## WORK TO BE COMPLETED:
Lift out all lines below that contain "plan".

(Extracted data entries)

* * * * * * * * *

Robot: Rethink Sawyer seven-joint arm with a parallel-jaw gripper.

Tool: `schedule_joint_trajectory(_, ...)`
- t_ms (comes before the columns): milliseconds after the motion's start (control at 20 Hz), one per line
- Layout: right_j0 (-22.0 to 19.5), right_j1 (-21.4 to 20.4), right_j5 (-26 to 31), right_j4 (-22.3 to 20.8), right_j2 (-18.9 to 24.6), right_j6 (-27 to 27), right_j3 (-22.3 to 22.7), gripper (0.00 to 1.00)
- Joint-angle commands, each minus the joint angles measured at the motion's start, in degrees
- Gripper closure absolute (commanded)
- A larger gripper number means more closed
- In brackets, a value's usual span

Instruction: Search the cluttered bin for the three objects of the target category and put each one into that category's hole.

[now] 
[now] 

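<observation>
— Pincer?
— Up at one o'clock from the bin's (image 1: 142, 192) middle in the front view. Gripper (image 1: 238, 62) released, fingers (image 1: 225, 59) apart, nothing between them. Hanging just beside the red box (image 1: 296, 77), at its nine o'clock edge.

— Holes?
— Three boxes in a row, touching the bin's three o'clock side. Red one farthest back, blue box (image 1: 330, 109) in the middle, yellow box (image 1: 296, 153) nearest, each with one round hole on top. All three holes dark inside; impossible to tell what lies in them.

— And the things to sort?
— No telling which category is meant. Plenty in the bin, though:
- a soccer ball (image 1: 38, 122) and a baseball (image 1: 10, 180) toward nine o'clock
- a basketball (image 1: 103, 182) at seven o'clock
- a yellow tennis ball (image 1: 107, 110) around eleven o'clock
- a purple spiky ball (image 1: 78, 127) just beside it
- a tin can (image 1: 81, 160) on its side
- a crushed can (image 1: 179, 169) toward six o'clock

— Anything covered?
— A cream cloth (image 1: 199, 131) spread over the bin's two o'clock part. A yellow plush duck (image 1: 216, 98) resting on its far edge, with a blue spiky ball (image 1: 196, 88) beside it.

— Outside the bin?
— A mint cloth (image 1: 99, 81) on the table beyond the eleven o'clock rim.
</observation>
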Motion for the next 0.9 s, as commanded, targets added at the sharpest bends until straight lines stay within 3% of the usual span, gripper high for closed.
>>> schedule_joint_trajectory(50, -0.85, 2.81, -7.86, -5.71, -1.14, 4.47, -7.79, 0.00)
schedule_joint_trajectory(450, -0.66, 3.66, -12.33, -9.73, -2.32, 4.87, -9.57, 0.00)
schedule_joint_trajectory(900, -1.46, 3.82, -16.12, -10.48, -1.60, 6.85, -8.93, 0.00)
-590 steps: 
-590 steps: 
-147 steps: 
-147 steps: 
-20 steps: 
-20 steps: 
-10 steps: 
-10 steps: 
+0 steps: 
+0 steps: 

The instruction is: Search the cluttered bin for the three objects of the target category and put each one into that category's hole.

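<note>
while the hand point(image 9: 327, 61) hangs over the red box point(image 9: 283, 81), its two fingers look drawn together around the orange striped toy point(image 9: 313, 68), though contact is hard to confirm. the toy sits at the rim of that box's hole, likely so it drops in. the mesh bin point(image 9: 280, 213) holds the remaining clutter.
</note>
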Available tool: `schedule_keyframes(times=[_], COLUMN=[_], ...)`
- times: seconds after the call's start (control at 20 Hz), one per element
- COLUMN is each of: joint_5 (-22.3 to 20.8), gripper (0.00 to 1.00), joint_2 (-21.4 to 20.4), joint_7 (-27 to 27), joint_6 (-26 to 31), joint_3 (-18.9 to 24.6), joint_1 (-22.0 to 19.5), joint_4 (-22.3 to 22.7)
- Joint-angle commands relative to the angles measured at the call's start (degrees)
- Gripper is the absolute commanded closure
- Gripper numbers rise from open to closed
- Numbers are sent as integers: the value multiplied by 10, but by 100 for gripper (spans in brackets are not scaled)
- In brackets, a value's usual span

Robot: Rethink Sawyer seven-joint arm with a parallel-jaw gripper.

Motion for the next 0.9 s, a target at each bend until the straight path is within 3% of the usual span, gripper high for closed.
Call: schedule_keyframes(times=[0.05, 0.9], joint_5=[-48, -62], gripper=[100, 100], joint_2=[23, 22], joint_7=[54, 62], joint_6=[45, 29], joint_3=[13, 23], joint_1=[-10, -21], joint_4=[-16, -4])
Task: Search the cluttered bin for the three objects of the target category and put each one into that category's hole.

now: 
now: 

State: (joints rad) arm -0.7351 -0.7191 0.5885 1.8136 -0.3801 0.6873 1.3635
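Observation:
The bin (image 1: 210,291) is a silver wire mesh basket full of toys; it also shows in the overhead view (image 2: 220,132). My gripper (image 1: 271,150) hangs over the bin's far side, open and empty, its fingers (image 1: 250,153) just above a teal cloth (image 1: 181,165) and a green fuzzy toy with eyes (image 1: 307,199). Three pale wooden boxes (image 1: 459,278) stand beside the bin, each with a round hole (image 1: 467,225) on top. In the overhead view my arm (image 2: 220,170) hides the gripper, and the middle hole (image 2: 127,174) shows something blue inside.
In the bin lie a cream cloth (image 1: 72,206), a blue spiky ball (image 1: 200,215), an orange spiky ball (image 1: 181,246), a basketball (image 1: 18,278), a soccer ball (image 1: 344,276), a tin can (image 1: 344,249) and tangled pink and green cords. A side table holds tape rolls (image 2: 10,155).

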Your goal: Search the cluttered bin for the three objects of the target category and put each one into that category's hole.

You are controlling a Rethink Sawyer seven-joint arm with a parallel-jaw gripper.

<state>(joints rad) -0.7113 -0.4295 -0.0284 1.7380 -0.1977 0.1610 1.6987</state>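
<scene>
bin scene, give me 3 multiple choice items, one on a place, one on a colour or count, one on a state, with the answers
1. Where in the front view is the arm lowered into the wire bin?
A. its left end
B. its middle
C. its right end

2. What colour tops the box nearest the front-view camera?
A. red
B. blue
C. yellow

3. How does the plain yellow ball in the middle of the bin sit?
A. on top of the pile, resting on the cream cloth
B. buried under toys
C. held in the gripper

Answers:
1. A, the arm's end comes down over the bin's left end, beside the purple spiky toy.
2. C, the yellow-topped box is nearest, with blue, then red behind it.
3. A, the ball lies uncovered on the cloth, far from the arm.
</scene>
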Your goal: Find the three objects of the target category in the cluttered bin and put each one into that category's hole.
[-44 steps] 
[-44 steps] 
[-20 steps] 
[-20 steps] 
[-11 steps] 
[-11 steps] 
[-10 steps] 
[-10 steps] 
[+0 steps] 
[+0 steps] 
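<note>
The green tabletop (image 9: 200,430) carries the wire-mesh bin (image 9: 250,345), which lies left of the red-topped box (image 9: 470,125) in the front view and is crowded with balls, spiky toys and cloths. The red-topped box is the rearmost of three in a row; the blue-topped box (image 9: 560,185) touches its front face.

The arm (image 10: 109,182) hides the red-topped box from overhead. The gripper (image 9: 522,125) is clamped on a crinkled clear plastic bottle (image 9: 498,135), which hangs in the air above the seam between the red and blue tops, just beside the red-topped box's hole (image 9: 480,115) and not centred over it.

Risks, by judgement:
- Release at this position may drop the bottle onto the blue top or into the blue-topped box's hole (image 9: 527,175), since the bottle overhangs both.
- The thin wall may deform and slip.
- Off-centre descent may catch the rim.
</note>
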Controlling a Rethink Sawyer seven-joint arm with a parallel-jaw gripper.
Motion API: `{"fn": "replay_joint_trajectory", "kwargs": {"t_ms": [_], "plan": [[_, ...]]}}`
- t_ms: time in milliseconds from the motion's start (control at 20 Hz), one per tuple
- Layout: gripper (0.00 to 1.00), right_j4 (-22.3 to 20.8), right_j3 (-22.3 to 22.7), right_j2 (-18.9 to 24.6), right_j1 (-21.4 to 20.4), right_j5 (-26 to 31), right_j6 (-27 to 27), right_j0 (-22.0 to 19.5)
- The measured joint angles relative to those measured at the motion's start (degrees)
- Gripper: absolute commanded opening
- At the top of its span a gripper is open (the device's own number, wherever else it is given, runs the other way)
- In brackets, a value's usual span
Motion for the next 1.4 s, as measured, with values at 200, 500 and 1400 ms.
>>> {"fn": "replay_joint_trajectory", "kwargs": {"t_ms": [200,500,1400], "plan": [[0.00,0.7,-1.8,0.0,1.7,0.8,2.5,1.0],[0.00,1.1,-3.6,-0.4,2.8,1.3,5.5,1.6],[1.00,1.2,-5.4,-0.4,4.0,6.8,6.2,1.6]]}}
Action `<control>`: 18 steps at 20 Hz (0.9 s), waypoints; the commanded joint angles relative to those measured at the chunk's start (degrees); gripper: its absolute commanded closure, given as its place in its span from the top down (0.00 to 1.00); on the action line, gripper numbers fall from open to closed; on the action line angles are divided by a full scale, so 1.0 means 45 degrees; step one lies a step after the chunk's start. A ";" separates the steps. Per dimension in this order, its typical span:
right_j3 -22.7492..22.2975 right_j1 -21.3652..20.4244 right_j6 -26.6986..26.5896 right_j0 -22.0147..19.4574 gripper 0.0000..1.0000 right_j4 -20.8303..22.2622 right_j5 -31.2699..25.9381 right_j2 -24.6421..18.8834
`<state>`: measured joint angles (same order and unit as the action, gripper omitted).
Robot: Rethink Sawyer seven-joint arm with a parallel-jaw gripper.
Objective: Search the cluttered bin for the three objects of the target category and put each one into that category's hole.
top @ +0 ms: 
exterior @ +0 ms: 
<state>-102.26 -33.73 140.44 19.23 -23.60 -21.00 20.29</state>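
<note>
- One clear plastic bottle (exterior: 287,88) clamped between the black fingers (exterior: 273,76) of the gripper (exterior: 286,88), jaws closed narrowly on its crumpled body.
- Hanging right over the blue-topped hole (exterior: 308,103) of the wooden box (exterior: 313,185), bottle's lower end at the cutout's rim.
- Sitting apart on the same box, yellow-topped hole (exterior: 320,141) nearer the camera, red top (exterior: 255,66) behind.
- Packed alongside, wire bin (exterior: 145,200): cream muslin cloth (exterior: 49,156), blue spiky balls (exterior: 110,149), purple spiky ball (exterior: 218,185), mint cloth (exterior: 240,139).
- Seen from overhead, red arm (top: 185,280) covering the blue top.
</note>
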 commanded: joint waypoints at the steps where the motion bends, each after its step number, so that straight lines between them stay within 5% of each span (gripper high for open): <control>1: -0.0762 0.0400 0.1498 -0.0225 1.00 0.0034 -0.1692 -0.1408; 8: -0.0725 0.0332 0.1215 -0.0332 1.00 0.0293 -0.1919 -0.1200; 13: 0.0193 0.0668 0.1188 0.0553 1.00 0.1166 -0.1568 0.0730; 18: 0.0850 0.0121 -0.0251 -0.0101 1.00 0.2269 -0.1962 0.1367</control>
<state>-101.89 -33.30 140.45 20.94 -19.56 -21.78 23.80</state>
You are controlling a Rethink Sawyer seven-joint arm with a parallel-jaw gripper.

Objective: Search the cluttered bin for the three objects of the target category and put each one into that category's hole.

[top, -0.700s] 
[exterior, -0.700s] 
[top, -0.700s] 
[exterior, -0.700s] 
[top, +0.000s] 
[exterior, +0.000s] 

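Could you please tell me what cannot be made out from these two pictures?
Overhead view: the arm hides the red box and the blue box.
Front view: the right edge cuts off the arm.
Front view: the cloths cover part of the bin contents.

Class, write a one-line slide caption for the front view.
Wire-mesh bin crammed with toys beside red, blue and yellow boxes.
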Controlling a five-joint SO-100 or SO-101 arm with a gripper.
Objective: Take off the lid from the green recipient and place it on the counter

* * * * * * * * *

## WRITTEN ANSWER:
Motion API: `{"fn": "replay_joint_trajectory", "kwargs": {"t_ms": [_], "plan": [[_, ...]]}}`
>>> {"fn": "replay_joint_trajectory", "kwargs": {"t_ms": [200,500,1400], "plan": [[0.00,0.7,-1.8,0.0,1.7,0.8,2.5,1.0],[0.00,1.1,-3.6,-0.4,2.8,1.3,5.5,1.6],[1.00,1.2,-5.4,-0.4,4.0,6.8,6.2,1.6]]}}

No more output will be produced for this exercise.